Sebagai informasi, Pemerintah tengah menyiapkan reformasi besar-besaran di sektor perpajakan. Langkah tersebut tertuang dalam Rancangan Undang-Undang (RUU) KUP salah satunya PPN sembako.

Sembako sebagai barang yang sangat dibutuhkan oleh rakyat banyak sebelumnya tidak dikenakan PPN, seperti diatur dalam Peraturan Pemerintah (PP) Nomor 144 Tahun 2000 dan Peraturan Menteri Keuangan Nomor 116/PMK.010/2017.

Dengan begitu, ada 13 kategori sembako pada Peraturan Menteri Keuangan Nomor 116/PMK.010/2017 yang nantinya akan dikenai PPN, antara lain, Beras dan Gabah, Jagung, Sagu, kedelai, Garam konsumsi, daging, telur, susu, buah-buahan, sayur-sayuran, ubi-ubian, bumbu-bumbuan, dan gula konsumsi.

2 dari 3 halaman

Pemerintah Klaim PPN Tak Bikin Harga Sembako Naik

Staf Khusus Menteri Keuangan Bidang Komunikasi Strategis, Yustinus Prastowo, mengatakan pemerintah tak akan sembarangan memberikan tarif pajak pertambahan nilai (PPN) untuk barang pokok seperti sembako.

Pengenaan tarif PPN ini juga membuka opsi pengecualian untuk barang kebutuhan umum masyarakat seperti sembako. Sehingga Yustinus mengklaim pemberian pajak tersebut tak akan banyak mengganggu harga sembako di pasaran.

"Mustinya tidak berpengaruh pada kenaikan harga. Kalau untuk kelompok kaya tadi bisa jadi memang ada kenaikan, tapi yang membeli kan memang kelompok yang penghasilannya juga tinggi," jelasnya pada Liputan6.com, Kamis (10/6/2021).

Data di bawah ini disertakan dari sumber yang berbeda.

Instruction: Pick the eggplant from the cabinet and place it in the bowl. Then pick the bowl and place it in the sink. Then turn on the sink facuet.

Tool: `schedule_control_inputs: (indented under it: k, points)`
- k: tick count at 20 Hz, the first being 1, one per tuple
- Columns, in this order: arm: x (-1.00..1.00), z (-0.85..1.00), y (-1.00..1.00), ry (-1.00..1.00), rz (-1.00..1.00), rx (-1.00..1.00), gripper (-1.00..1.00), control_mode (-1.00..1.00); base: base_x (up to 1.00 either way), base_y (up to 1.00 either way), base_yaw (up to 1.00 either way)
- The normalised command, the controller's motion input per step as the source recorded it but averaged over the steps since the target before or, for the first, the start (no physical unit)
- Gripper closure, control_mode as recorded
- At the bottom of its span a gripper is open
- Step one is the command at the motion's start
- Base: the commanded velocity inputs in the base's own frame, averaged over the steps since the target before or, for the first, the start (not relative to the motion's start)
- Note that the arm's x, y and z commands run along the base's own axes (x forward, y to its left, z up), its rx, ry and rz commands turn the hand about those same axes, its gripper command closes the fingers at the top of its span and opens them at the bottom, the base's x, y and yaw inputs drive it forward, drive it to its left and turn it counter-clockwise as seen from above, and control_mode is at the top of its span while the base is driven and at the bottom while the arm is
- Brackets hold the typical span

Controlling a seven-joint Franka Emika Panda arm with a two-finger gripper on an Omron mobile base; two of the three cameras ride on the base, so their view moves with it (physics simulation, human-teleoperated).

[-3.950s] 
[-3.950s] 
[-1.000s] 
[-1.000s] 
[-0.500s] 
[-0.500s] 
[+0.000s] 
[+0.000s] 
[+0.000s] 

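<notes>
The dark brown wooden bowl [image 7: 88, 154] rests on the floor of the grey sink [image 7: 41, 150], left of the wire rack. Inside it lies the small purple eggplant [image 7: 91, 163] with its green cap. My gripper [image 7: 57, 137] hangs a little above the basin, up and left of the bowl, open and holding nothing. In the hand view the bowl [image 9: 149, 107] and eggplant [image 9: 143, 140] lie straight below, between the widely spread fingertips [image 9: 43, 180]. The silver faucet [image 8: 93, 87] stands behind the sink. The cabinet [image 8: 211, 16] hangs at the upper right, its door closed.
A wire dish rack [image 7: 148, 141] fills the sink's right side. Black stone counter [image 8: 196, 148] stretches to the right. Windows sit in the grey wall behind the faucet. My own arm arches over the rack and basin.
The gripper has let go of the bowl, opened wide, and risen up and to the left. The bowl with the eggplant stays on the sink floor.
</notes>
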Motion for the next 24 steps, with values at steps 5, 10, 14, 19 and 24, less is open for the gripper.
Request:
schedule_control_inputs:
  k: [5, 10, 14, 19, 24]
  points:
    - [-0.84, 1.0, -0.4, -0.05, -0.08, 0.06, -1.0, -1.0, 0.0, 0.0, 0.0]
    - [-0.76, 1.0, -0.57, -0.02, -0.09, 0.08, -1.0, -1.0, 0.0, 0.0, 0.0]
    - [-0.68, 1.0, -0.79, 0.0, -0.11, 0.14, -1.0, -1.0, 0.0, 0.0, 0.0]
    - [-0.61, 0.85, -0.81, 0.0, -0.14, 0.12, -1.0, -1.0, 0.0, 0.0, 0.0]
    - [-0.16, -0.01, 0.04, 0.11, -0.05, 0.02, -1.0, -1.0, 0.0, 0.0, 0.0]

Sebagai catatan, pemerintah dalam Pasal 7 Rancangan Undang-Undang Ketentuan Umum dan Tata Cara Perpajakan (RUU KUP) coba membuat pengecualian untuk penerapan tarif PPN 12 persen. Dalam hal ini, tarif PPN dapat diubah jadi paling rendah 5 persen dan paling tinggi 15 persen.

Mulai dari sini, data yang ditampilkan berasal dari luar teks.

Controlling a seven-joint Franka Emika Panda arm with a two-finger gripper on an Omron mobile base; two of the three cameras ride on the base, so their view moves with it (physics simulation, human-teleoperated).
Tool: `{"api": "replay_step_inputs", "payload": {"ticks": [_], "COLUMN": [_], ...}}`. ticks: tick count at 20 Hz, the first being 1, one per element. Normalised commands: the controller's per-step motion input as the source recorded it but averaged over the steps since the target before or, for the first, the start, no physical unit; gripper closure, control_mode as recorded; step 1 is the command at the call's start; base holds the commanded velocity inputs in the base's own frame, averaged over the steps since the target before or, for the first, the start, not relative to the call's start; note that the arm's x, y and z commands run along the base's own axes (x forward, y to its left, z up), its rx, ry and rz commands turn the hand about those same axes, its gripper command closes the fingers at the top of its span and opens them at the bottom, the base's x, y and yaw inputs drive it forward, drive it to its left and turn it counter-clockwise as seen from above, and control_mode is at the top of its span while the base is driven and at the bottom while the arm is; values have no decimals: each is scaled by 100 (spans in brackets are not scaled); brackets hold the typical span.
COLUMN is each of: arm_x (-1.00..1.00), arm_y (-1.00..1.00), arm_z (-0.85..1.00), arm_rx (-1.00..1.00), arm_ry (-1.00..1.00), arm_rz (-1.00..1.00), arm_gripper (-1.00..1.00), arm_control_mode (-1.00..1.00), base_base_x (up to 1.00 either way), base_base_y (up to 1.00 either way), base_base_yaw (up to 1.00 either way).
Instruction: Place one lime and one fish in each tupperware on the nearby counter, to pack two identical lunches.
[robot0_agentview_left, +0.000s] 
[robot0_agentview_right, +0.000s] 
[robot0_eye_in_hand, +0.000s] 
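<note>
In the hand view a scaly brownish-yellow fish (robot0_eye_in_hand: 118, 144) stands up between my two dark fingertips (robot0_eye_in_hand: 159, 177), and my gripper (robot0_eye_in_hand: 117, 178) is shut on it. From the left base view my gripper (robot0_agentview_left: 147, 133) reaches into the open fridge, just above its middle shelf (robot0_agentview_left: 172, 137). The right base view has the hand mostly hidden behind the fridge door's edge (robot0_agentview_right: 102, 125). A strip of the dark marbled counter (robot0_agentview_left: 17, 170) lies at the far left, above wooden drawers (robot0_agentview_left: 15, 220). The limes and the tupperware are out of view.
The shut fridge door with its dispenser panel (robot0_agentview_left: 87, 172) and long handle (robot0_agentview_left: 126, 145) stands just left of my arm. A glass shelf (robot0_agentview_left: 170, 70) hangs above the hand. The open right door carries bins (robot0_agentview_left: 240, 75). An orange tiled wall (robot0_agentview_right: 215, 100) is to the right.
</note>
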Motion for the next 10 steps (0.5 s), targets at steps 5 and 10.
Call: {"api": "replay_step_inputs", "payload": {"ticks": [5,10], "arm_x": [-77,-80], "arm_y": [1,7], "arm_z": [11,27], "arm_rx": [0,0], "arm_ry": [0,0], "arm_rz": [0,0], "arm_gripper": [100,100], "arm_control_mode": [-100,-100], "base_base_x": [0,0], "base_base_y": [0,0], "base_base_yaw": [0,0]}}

Lebih lanjut, Yustinus menyatakan, pemerintah juga telah memperhatikan program pemulihan ekonomi dalam rencana tarif PPN sembako. Sehingga ia memastikan kebijakan tersebut betul-betul akan seiring dengan tahap pemulihan ekonomi.

"Tidak mungkin lah pemerintah ini sedang merancang pemulihan ekonomi kok malah mau dibunuh sendiri. Sudah pasti timing-nya pasti diperhatikan," tegasnya.

Yustinus menyampaikan, pemerintah saat ini masih menunggu ketok palu dari DPR agar tarif PPN sembako dan RUU KUP bisa diberlakukan. Namun ia belum bisa menyebutkan kapan pemerintah akan bertemu dengan DPR untuk mendengarkan segala masukan.

"Saat ini belum ada jadwal dengan DPR. Ini yang musti kita tunggu," ujar Yustinus.